**ABOUT THIS EXERCISE:**
Although the listing below holds pictures, reproduce only its lines from the one containing "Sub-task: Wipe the" through the last, exactly and without them.

**INFORMATION SUPPLIED:**
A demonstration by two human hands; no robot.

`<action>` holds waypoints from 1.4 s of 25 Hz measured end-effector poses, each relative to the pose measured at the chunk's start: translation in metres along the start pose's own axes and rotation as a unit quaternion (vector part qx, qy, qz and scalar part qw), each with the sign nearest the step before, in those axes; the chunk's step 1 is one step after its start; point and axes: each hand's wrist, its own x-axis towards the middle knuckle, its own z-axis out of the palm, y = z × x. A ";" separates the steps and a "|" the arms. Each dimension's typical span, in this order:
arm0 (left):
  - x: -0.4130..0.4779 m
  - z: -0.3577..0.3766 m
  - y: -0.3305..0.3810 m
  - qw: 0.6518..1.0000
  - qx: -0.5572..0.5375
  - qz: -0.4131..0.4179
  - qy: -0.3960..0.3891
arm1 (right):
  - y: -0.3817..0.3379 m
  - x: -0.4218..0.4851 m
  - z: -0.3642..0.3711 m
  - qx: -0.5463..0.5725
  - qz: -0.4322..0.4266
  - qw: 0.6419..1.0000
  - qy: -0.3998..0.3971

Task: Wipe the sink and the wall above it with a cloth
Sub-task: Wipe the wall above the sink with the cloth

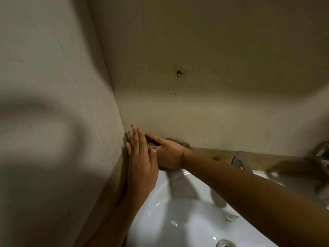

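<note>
A white sink (pixel 178 207) fills the lower middle, with its drain (pixel 225 244) at the bottom edge. Above it rises a beige wall (pixel 204 113). My right hand (pixel 166 154) presses a brownish cloth (pixel 183 144) against the foot of that wall, near the left corner; most of the cloth is hidden under the hand. My left hand (pixel 140 163) lies flat with straight fingers against the side wall (pixel 53 122), right beside the right hand.
A metal tap (pixel 320 152) stands at the right edge on a brown ledge (pixel 219 155) behind the basin. A dark hole (pixel 179 73) marks the wall higher up. A blurred shadow covers the left wall.
</note>
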 end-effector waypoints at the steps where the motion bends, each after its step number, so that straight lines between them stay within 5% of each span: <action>1: 0.002 -0.005 0.005 1.000 -0.004 -0.004 0.005 | 0.007 -0.001 -0.005 -0.013 -0.006 1.000 -0.007; 12: 0.062 -0.076 0.069 0.994 -0.049 0.031 0.098 | 0.138 0.006 -0.094 0.019 0.106 0.994 -0.020; 20: 0.083 -0.084 0.084 0.993 -0.073 0.035 0.089 | 0.199 -0.002 -0.103 0.007 0.255 0.959 0.125; 35: 0.036 -0.024 -0.001 0.999 -0.005 -0.011 -0.039 | 0.014 -0.046 0.007 -0.005 0.012 1.000 0.027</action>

**ANSWER BOX:**
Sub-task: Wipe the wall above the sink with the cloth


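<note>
A white sink (pixel 178 207) fills the lower middle, with its drain (pixel 225 244) at the bottom edge. Above it rises a beige wall (pixel 204 113). My right hand (pixel 166 154) presses a brownish cloth (pixel 183 144) against the foot of that wall, near the left corner; most of the cloth is hidden under the hand. My left hand (pixel 140 163) lies flat with straight fingers against the side wall (pixel 53 122), right beside the right hand.
A metal tap (pixel 320 152) stands at the right edge on a brown ledge (pixel 219 155) behind the basin. A dark hole (pixel 179 73) marks the wall higher up. A blurred shadow covers the left wall.
</note>
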 end-effector waypoints at the steps where the motion bends, each after its step number, so that straight lines between them stay within 5% of each span: <action>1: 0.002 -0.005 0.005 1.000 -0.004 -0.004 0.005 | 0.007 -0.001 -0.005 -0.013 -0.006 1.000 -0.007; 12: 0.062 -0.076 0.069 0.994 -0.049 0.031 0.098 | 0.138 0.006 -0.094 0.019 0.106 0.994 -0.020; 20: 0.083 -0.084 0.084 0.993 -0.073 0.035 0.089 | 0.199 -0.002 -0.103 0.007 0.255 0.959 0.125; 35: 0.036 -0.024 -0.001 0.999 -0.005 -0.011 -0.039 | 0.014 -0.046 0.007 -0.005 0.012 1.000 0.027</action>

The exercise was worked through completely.